--- SOURCE MATERIAL Enclosed Below ---
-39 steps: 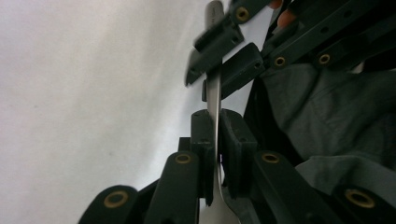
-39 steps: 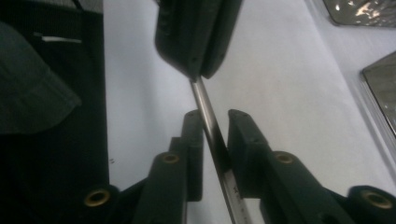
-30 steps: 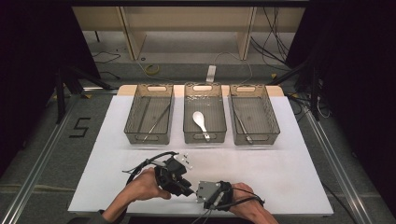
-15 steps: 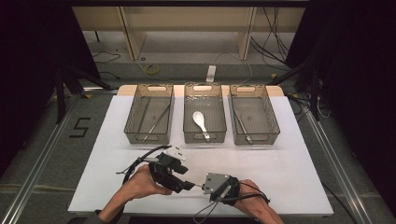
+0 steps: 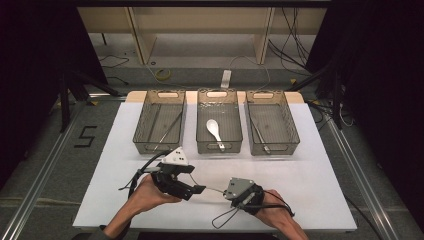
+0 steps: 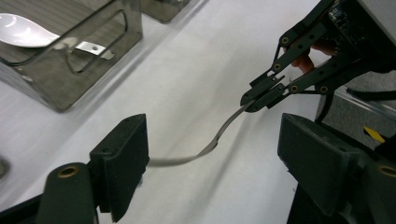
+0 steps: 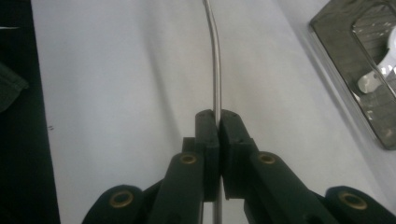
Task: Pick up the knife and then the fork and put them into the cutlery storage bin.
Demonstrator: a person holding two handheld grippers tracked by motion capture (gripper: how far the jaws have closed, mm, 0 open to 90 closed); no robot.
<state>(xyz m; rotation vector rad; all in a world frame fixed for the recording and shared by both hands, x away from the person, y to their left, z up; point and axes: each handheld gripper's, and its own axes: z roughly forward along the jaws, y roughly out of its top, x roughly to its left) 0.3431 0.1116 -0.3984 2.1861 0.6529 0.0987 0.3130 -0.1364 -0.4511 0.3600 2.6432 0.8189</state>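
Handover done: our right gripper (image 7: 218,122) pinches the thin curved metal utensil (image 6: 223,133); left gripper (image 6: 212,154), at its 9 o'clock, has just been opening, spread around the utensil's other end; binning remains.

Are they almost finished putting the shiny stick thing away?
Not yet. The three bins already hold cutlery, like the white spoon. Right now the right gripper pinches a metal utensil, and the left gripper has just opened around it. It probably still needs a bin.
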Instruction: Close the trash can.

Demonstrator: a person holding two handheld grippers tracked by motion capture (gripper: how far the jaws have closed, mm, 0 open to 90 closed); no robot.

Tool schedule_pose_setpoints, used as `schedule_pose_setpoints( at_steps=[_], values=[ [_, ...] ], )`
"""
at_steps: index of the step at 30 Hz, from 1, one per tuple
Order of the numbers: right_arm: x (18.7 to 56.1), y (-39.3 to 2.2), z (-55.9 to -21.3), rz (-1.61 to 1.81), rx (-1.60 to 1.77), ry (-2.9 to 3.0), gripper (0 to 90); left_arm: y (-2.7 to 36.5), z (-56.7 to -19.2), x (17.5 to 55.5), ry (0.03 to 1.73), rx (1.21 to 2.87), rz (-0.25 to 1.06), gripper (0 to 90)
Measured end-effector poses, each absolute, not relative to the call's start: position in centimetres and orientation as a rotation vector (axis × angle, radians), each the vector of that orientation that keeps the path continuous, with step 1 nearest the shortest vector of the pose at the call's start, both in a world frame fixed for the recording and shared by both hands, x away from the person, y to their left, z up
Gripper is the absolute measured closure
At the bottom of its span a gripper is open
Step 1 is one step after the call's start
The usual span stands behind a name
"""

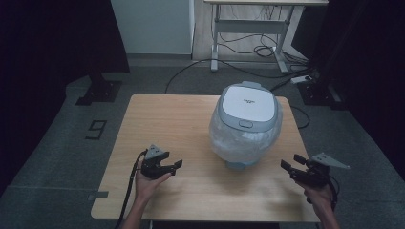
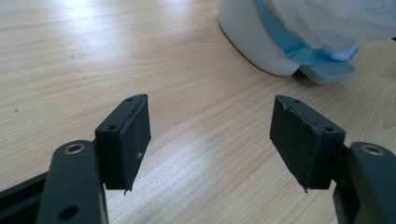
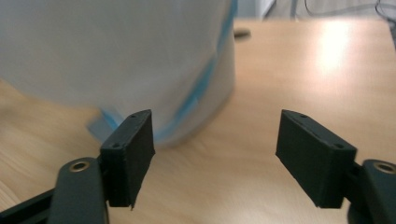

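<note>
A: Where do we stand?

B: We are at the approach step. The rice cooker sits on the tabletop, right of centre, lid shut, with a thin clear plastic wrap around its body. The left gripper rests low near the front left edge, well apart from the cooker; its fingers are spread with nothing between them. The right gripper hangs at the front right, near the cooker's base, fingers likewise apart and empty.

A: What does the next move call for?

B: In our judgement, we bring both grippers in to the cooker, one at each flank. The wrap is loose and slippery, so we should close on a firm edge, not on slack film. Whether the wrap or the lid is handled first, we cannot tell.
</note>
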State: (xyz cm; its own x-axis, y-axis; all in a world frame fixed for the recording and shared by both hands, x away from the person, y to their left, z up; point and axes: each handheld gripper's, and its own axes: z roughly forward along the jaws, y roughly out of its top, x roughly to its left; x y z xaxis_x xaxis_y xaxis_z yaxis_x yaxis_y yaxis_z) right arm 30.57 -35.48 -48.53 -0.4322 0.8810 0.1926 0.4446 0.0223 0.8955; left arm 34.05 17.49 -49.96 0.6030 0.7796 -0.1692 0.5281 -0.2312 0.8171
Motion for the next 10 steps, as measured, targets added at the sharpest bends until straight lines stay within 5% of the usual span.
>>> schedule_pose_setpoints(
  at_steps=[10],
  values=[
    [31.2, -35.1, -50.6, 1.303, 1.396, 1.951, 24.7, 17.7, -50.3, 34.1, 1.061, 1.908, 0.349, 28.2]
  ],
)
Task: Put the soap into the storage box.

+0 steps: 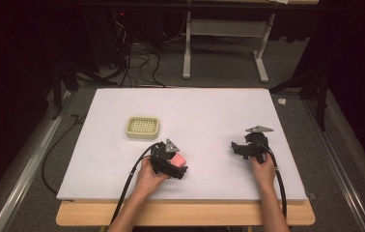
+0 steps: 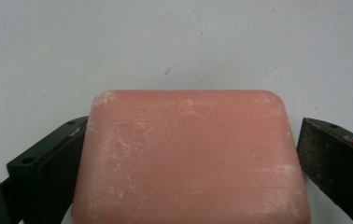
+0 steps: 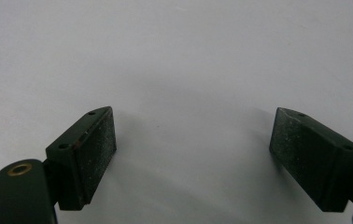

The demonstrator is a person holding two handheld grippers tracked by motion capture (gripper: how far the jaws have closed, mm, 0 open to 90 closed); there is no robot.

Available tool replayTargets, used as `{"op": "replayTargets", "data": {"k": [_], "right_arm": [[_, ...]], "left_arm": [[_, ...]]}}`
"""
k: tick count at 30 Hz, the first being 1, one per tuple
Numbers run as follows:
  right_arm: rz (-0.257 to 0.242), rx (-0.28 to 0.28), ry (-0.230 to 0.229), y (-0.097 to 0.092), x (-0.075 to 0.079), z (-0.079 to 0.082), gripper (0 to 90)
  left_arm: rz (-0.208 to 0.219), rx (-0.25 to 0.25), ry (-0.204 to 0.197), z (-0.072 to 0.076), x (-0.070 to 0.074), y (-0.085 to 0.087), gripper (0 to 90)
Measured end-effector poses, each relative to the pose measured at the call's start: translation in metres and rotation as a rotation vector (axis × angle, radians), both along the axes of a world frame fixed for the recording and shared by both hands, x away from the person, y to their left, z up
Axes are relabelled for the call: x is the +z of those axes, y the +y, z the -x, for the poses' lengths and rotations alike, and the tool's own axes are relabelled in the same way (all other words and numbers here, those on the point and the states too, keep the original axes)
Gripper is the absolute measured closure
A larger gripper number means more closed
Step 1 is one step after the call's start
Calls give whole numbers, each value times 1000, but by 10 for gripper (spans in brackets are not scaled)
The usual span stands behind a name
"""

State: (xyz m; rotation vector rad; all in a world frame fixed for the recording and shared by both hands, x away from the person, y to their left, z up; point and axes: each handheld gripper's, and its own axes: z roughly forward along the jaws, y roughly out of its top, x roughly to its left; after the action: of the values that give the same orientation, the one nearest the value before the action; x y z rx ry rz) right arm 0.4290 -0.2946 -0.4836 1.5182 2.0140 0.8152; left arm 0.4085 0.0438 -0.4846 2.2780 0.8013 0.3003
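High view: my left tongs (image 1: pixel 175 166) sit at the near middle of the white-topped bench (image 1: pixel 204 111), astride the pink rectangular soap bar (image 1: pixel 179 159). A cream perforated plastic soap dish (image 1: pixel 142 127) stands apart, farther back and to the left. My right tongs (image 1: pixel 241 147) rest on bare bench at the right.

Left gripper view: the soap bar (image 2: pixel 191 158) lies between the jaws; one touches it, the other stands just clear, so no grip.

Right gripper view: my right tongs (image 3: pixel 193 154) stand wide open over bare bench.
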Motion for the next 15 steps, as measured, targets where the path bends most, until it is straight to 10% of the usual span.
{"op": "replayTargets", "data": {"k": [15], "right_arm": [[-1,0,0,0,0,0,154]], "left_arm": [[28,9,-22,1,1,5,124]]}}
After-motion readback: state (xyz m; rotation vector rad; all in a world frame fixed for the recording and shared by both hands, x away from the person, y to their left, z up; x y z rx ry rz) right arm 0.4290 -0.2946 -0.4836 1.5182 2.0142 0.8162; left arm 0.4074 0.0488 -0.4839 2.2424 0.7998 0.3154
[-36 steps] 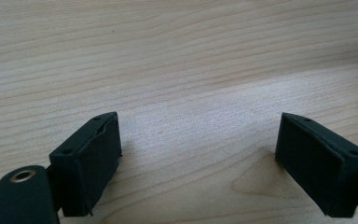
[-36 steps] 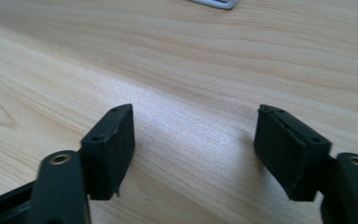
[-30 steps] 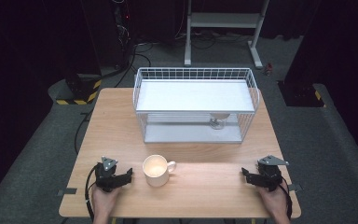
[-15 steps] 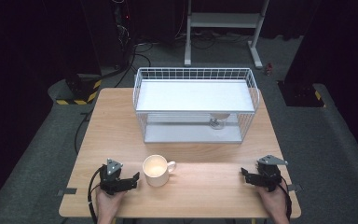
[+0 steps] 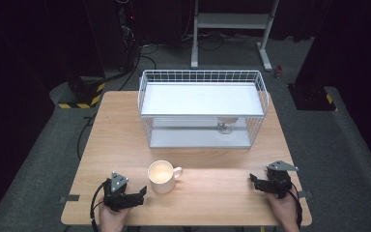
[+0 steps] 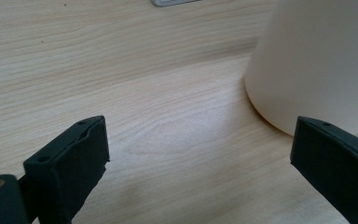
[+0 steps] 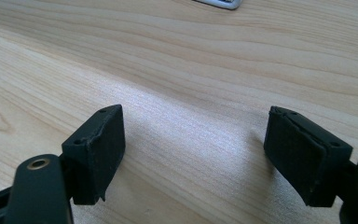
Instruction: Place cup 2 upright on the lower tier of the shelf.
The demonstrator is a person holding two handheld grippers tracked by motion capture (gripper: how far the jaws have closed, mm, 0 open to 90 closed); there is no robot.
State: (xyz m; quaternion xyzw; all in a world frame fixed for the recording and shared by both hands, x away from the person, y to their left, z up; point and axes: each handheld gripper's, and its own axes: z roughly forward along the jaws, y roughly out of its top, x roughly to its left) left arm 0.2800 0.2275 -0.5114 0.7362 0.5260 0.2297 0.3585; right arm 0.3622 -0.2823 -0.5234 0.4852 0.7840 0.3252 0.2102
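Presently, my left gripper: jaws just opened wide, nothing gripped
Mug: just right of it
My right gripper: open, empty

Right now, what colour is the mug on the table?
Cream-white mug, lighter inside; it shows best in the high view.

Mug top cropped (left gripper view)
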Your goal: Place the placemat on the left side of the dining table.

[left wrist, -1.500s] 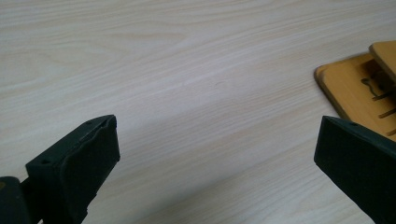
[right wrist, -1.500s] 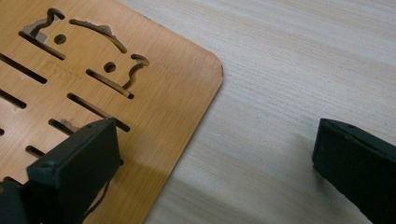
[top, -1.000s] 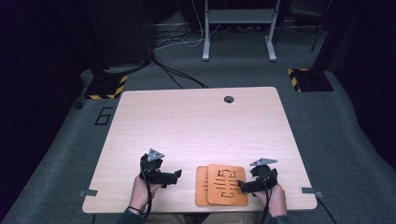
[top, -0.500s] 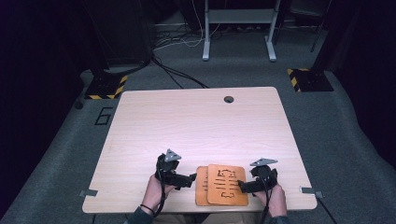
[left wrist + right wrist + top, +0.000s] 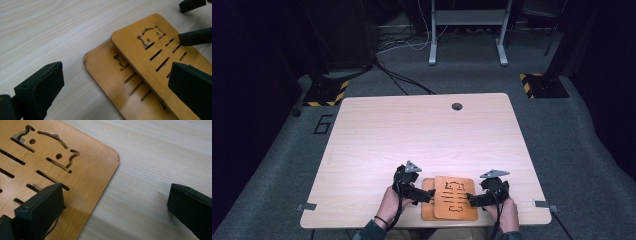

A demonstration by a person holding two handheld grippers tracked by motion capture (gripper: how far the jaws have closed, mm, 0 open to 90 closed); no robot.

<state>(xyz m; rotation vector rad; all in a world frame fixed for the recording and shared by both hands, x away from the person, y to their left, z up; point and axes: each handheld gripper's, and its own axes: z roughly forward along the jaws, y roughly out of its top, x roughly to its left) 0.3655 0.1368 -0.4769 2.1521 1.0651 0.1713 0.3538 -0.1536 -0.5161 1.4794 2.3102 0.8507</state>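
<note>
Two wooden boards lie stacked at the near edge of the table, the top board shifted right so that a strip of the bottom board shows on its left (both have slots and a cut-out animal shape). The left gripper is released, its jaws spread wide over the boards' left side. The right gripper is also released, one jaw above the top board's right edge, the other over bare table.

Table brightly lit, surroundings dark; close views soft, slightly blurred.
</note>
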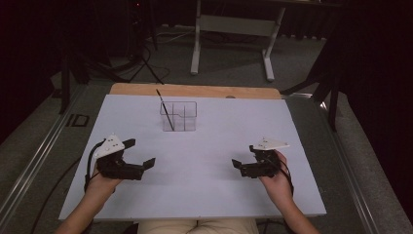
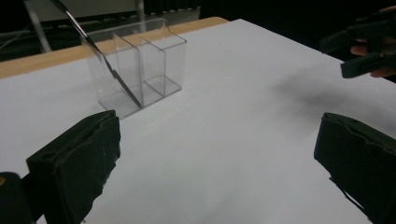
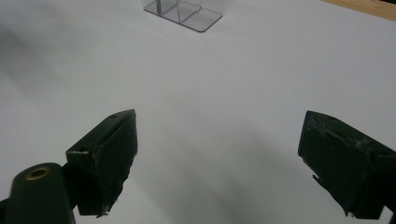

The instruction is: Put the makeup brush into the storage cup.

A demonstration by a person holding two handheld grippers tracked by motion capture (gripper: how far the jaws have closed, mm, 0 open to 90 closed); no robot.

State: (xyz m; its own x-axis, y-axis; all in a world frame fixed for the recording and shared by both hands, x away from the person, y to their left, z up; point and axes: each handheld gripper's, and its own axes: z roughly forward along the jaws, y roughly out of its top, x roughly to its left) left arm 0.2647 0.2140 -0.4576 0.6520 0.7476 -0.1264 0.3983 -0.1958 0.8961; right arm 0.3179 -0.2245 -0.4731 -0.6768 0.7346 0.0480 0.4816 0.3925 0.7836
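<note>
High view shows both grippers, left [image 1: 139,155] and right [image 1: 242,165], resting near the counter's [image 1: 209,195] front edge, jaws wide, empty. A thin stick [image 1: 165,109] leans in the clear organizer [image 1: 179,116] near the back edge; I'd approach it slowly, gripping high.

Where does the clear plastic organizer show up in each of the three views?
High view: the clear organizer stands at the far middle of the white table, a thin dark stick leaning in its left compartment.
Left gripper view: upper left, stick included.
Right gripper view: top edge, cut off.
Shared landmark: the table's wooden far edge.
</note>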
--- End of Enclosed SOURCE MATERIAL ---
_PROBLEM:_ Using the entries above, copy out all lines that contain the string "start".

_RESPONSE BOX:_
Measured end-effector poses, each absolute, not relative to the call's start: position in centimetres and orientation as a rotation vector (axis × angle, radians), each the vector of that orientation that keeps the path continuous, with step 1 nearest the shortest vector of the pose at the call's start, both in a world frame fixed for the recording and shared by both hands, x away from the person, y to their left, z up
Step 1 is one step after the call's start
Measured end-effector poses, each relative to the pose measured at the call's start: translation in metres and rotation as a rotation vector (axis × angle, radians), both along the axes of a world frame fixed for the recording and shared by both hands, x away from the person, y to their left, z up
Step 1 is one step after the call's start

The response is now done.